Ветер завывал над Белой горой. Совсем низко ползли непроглядные тучи. Платок Марии, брошенный Учёным, валялся у неё в ногах, коричневым пятном – наружу, а самого старика уже не было в раскопе. Так и не успев ничего понять, Мария заснула снова. И начался дождь, похожий на вселенский потоп.
Группа вернулась в низину. Рассорившиеся девушки мало разговаривали между собой и сразу забрались под одеяла, стараясь согреться. Мария же долго искала третье своё одеяло, но так и не нашла.
У неё хватило сил выйти вместе со всеми к обеду, в большую палатку, и прожевать кусок тушёнки с твёрдыми крупинками жира. Воротившись последней, она сразу и без удивленья увидела на своём матрасе одно-единственное тонкое одеяло, сиротливо валявшееся в ногах.

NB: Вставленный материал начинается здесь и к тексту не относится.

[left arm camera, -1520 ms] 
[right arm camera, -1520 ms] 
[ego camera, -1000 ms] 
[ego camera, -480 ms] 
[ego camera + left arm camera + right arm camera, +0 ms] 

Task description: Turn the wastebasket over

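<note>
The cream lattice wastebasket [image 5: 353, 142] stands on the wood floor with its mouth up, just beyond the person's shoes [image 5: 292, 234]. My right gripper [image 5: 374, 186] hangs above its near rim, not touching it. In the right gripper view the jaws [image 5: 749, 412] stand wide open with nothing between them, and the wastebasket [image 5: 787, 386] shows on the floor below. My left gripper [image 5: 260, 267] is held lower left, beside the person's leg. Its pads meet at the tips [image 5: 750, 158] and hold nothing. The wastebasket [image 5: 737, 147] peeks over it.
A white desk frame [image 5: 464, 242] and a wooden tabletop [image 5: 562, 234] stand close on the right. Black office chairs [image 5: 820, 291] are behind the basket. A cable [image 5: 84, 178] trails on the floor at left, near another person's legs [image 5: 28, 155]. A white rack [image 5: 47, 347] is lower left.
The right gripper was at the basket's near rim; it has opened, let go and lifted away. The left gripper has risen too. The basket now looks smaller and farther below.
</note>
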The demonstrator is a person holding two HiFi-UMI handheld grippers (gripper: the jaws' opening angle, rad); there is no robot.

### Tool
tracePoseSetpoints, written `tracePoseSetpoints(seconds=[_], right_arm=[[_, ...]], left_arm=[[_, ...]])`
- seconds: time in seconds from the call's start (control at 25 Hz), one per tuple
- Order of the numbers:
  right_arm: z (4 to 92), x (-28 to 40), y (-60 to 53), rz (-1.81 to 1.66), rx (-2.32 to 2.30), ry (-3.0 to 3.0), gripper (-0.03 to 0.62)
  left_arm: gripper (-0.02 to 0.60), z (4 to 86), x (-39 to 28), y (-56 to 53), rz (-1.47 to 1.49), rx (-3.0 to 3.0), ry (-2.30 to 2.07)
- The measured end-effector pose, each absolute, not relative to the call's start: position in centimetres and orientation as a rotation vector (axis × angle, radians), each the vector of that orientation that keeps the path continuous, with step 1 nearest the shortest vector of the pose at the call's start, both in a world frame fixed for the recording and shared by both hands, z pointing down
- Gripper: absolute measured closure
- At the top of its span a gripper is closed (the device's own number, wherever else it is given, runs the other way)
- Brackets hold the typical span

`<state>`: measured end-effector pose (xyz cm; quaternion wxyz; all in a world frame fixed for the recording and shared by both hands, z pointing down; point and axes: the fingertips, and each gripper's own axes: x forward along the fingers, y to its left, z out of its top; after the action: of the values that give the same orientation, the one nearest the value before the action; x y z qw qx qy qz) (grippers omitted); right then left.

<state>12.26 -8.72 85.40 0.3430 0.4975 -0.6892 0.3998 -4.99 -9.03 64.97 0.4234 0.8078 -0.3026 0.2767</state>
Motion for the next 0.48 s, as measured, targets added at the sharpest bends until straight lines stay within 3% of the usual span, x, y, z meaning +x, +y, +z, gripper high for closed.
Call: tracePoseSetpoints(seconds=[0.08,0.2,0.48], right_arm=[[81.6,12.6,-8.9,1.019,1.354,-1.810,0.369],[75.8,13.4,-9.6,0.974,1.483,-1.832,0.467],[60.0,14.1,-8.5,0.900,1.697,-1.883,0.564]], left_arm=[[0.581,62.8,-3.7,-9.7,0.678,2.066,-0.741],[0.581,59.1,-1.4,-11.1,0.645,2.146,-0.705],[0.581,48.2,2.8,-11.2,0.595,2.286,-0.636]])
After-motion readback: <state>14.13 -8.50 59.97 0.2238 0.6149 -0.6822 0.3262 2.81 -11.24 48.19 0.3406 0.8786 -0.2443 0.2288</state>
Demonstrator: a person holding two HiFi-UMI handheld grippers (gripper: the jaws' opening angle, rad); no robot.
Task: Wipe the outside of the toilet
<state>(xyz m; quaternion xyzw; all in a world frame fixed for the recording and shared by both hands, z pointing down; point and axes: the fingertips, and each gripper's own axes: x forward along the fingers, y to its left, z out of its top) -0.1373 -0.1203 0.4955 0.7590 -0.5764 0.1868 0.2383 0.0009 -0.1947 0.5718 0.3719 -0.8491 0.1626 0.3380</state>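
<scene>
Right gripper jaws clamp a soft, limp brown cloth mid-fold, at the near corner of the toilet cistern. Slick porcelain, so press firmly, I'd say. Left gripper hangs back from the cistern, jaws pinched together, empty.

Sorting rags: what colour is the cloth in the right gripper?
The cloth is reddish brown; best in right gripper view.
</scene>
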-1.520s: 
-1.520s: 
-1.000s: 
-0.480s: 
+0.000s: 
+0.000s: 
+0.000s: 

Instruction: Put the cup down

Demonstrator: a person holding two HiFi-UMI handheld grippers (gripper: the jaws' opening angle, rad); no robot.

Никто не разговаривал с Марией. Помирившиеся девушки лежали, укрывшись, по двое, но даже простые вопросы и ответы, которыми обменивались они обычно, словно выдуло из палатки. И глухой шум дождя был ровен по-осеннему, как бывает лишь в октябре, в предзимнюю, но ещё мокрую пору.
Ночью Марии не спалось. Таблетки из походной аптечки не сбивали поднимавшегося жара. Сонное равнодушие сменилось лихорадочным возбужденьем. И было теперь необычайно важным не позволить себе думать плохо о них, озябших, закутанных, спящих рядом. Потому что не любить всех означало уже – не жить.
В кромешной тьме она куталась в негреющее влажное одеяло и прислушивалась к жизни тела, охваченного ознобом, – к жизни тела, с такой беспрекословной властью навязанного ей природой во всей ощутимой каждую минуту болезненной реальности.
Мария бесшумно плакала, жалея тело своё за то, что ему предстояло через силу и не единожды выживать, трудно вынашивать в чреве детей – и изнашиваться, и стариться, как старится данное раз и навсегда неснимаемое платье. Она плакала оттого, что жить надо было ещё долго, и что весь непостижимо длинный этот путь насквозь, наперёд был прошит одним – преодоленьем покоя.